• [Task details] Give a single number in reply. It is the count of lines below that contain the string "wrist".

• [Recorded data]
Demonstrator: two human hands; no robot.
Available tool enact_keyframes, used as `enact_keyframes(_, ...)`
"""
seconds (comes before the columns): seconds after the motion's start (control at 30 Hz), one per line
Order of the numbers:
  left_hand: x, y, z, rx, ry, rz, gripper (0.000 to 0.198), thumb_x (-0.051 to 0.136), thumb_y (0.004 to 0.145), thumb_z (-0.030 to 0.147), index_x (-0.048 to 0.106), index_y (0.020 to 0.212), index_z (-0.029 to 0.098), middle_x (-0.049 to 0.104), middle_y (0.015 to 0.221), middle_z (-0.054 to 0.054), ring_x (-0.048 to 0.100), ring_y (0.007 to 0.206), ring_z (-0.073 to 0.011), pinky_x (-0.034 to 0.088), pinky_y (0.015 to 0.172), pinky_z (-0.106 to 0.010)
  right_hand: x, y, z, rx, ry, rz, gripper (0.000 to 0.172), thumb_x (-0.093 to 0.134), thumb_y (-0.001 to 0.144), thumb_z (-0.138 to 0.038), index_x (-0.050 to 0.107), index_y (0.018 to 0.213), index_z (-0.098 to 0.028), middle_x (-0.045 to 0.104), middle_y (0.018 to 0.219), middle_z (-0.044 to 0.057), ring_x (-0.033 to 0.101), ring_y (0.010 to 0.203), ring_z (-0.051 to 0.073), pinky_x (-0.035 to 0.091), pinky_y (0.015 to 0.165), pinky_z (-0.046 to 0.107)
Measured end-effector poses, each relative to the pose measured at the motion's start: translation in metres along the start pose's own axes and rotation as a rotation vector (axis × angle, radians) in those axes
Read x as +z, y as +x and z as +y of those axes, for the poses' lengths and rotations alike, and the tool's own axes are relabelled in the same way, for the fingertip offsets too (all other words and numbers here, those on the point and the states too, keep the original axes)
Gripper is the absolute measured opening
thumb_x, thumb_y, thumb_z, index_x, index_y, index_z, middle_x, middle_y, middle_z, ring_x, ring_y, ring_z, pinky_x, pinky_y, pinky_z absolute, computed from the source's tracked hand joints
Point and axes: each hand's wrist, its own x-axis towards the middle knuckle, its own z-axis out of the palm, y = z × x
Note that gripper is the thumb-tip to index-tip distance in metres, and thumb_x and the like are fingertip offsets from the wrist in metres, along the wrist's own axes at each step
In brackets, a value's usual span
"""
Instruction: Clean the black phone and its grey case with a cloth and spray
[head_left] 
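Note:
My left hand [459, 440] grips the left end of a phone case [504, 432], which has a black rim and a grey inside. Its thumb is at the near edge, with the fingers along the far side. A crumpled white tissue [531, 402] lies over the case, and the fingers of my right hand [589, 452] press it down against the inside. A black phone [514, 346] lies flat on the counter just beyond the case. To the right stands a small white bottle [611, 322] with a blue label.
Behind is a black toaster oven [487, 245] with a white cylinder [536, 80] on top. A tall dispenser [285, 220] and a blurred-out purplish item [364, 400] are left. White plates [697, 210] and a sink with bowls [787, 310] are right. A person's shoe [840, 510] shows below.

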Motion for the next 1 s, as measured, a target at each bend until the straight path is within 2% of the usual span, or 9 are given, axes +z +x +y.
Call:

• [Result of the task] 2